───── Records supplied

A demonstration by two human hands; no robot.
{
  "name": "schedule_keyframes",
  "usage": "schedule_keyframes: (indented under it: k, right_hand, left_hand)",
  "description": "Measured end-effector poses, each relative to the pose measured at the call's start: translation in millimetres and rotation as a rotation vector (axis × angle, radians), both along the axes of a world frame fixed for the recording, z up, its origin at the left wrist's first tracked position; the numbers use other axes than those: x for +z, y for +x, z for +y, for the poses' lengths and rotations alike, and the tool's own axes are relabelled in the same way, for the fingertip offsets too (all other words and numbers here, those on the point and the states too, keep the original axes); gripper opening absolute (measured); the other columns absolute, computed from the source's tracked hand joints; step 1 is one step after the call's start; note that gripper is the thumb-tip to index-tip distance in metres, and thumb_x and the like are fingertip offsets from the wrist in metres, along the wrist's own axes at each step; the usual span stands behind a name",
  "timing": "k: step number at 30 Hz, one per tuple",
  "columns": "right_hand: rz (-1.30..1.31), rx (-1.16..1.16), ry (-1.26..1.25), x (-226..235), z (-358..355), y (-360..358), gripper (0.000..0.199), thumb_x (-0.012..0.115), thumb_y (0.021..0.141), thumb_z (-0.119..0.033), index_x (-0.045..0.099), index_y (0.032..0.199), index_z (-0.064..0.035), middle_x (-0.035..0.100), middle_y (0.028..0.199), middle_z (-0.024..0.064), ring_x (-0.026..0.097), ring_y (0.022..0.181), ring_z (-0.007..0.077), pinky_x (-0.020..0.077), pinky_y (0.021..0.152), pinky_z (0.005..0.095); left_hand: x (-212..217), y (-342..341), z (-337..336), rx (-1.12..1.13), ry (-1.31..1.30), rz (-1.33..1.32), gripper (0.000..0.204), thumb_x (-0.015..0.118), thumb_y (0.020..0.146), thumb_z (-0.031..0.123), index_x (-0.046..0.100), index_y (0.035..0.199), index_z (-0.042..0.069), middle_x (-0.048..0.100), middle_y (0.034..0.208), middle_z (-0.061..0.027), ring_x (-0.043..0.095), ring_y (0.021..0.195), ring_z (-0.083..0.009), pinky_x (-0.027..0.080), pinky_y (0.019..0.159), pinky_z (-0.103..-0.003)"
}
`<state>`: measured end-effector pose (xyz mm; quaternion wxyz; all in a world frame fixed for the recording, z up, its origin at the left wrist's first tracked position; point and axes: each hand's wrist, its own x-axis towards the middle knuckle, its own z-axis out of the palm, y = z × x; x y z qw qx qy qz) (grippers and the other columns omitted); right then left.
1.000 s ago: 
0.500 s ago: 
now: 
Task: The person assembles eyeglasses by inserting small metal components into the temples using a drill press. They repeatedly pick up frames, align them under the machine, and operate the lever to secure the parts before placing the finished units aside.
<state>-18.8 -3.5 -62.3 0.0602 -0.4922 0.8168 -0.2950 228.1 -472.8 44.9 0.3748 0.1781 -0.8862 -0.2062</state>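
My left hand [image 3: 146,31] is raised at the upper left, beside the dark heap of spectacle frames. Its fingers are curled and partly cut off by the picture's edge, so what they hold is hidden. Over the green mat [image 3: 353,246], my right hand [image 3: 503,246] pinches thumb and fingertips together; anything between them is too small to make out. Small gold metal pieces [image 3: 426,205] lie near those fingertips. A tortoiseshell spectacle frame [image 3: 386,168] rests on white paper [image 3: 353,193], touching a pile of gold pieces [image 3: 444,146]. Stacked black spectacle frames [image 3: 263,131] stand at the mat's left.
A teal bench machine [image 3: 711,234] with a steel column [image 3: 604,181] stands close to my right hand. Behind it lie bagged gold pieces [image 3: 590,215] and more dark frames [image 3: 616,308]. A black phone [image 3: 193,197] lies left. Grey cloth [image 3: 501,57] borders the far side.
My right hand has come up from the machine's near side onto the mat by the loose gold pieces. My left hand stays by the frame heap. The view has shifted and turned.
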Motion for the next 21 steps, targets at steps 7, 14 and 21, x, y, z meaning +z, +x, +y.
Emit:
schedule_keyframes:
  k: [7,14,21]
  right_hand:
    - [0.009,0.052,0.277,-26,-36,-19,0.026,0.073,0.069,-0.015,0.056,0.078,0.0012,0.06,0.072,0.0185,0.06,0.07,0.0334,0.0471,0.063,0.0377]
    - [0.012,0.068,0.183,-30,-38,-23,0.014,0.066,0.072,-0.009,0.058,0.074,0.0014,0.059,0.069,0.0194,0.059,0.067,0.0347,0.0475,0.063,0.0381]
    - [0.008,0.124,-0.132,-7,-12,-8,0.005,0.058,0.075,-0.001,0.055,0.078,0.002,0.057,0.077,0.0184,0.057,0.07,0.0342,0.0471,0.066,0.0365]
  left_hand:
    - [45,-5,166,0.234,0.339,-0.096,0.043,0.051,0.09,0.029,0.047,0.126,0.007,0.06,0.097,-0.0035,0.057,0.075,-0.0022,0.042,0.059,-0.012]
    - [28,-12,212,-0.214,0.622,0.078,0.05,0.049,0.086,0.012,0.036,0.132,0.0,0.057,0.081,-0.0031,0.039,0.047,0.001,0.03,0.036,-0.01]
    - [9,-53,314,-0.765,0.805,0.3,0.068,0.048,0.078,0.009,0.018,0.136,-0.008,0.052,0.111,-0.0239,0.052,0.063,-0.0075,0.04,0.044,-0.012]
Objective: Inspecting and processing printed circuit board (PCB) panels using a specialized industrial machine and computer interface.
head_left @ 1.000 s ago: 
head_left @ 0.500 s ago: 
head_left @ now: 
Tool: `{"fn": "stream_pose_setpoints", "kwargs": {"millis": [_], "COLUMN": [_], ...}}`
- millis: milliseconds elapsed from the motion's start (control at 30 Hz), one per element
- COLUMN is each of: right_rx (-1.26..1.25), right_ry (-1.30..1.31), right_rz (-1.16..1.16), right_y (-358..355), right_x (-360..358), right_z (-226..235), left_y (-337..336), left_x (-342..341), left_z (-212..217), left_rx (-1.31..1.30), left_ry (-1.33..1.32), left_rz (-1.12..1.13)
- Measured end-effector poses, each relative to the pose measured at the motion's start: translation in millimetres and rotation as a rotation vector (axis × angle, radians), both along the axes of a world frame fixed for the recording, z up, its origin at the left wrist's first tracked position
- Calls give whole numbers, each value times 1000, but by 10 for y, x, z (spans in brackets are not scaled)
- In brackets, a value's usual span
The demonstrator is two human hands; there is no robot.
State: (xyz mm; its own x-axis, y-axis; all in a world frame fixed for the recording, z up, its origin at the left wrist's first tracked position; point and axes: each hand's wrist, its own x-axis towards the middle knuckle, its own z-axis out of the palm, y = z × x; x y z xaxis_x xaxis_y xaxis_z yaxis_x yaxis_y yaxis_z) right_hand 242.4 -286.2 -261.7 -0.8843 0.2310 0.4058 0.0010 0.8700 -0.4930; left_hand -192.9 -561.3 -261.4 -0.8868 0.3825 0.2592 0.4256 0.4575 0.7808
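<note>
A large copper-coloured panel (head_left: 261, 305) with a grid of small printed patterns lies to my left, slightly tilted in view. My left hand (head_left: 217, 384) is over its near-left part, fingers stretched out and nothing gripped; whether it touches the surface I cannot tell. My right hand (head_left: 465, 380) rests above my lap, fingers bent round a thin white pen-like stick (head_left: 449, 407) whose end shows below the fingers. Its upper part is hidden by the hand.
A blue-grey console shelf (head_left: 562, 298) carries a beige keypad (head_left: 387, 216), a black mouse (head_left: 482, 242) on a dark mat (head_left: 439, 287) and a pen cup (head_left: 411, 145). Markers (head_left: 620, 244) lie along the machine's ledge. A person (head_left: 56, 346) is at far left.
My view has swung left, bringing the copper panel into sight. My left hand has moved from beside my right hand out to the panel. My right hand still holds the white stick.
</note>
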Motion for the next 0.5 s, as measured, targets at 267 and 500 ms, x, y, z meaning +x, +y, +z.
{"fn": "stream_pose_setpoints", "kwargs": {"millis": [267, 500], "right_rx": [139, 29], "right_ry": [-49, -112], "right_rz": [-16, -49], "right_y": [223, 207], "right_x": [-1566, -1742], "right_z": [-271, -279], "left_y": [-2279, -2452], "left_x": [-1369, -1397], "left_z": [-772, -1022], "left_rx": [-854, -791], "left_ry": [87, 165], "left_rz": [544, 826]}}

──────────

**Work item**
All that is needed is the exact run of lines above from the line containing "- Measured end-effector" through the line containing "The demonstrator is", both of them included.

**Answer space**
- Measured end-effector poses, each relative to the pose measured at the motion's start: translation in millimetres and rotation as a rotation vector (axis × angle, radians), both along the axes of a world frame fixed for the recording, z up, its origin at the left wrist's first tracked position
- Calls give whole numbers, each value times 1000, but by 10 for y, x, z (spans in brackets are not scaled)
- In brackets, a value's usual span
The demonstrator is two human hands; there is no robot.

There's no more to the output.